> [What the exercise asks]
Please give the whole listing again exactly, without any of its pictures.

> [Raw data]

☆ ☆ ☆ ☆ ☆

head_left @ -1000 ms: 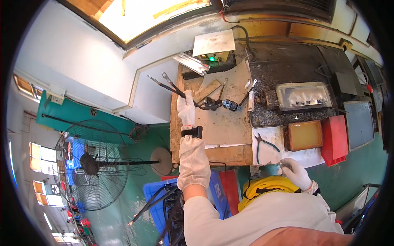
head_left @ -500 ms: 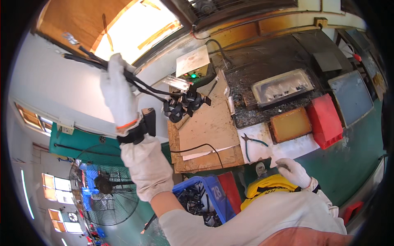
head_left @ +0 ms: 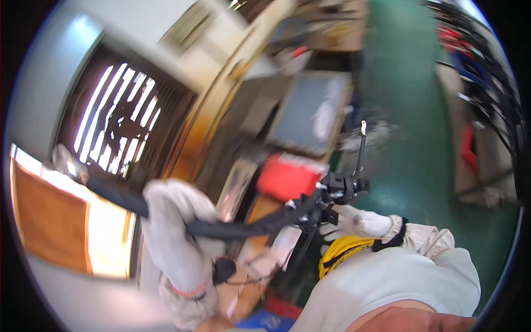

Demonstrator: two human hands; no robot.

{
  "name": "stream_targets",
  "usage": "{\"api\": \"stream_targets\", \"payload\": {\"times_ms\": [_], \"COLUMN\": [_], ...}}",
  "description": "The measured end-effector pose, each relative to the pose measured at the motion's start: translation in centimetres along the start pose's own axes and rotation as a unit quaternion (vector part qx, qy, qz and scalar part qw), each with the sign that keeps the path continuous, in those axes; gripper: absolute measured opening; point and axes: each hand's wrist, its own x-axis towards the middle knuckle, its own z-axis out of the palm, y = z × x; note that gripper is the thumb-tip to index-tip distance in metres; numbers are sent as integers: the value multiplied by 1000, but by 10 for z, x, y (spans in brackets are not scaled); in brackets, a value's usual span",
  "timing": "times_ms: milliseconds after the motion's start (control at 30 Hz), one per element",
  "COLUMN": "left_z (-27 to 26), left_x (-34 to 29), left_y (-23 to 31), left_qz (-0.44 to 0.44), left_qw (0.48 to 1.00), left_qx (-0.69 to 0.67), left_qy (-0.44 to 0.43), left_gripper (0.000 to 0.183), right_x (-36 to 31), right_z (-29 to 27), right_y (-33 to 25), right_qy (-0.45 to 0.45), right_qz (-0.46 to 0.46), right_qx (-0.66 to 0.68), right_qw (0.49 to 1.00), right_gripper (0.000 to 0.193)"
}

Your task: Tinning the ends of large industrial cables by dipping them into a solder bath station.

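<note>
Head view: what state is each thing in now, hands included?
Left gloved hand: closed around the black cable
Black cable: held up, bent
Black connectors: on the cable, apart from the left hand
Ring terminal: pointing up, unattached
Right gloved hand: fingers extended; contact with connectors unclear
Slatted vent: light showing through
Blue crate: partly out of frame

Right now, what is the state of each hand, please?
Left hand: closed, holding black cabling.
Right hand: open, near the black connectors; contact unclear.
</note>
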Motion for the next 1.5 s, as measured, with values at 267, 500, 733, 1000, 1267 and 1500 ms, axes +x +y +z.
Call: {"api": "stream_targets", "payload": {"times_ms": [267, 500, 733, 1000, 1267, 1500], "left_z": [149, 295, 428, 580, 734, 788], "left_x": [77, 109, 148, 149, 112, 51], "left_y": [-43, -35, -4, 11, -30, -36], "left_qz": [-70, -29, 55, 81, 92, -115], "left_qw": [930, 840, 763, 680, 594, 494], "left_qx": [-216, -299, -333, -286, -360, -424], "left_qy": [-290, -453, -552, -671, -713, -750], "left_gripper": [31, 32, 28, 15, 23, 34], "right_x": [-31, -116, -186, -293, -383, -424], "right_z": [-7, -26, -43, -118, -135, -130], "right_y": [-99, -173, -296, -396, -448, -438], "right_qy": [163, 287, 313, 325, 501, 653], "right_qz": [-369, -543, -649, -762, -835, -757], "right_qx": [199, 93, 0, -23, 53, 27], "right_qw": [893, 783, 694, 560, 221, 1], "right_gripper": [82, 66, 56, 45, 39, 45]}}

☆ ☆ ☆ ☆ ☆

> [Your response]
head_left @ -1000 ms: 
head_left @ -500 ms: 
head_left @ +0 ms: 

Demonstrator: two human hands; no robot.

{
  "name": "stream_targets",
  "usage": "{\"api\": \"stream_targets\", \"payload\": {\"times_ms\": [_], \"COLUMN\": [_], ...}}",
  "description": "The measured end-effector pose, each relative to the pose measured at the motion's start: translation in centimetres along the start pose's own axes and rotation as a unit quaternion (vector part qx, qy, qz and scalar part qw), each with the sign that keeps the path continuous, in those axes; gripper: absolute measured opening; point and axes: each hand's wrist, its own x-axis towards the middle knuckle, its own z-axis out of the palm, y = z × x; note that gripper is the thumb-tip to index-tip distance in metres; numbers are sent as integers: the value multiplied by 1000, but by 10 for z, x, y (spans in brackets are not scaled); in brackets, a value's usual span",
  "timing": "times_ms: milliseconds after the motion's start (control at 30 Hz), one per element",
  "COLUMN": "left_z (-27 to 26), left_x (-34 to 29), left_y (-23 to 31), left_qz (-0.44 to 0.44), left_qw (0.48 to 1.00), left_qx (-0.69 to 0.67), left_qy (-0.44 to 0.43), left_gripper (0.000 to 0.183), right_x (-36 to 31), right_z (-29 to 27), right_y (-33 to 25), right_qy (-0.45 to 0.45), right_qz (-0.46 to 0.46), right_qx (-0.66 to 0.68), right_qw (0.49 to 1.00), right_gripper (0.000 to 0.193)"
}

Your task: Tinning the ends of large industrial cables by dipping them into a solder bath station.

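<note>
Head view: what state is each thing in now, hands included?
Left gloved hand: closed around the black cable
Black cable: held up, bent
Black connectors: on the cable, apart from the left hand
Ring terminal: pointing up, unattached
Right gloved hand: fingers extended; contact with connectors unclear
Slatted vent: light showing through
Blue crate: partly out of frame

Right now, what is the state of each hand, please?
Left hand: closed, holding black cabling.
Right hand: open, near the black connectors; contact unclear.
</note>
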Motion for the next 1.5 s, as measured, with values at 267, 500, 733, 1000, 1267 and 1500 ms, axes +x +y +z.
Call: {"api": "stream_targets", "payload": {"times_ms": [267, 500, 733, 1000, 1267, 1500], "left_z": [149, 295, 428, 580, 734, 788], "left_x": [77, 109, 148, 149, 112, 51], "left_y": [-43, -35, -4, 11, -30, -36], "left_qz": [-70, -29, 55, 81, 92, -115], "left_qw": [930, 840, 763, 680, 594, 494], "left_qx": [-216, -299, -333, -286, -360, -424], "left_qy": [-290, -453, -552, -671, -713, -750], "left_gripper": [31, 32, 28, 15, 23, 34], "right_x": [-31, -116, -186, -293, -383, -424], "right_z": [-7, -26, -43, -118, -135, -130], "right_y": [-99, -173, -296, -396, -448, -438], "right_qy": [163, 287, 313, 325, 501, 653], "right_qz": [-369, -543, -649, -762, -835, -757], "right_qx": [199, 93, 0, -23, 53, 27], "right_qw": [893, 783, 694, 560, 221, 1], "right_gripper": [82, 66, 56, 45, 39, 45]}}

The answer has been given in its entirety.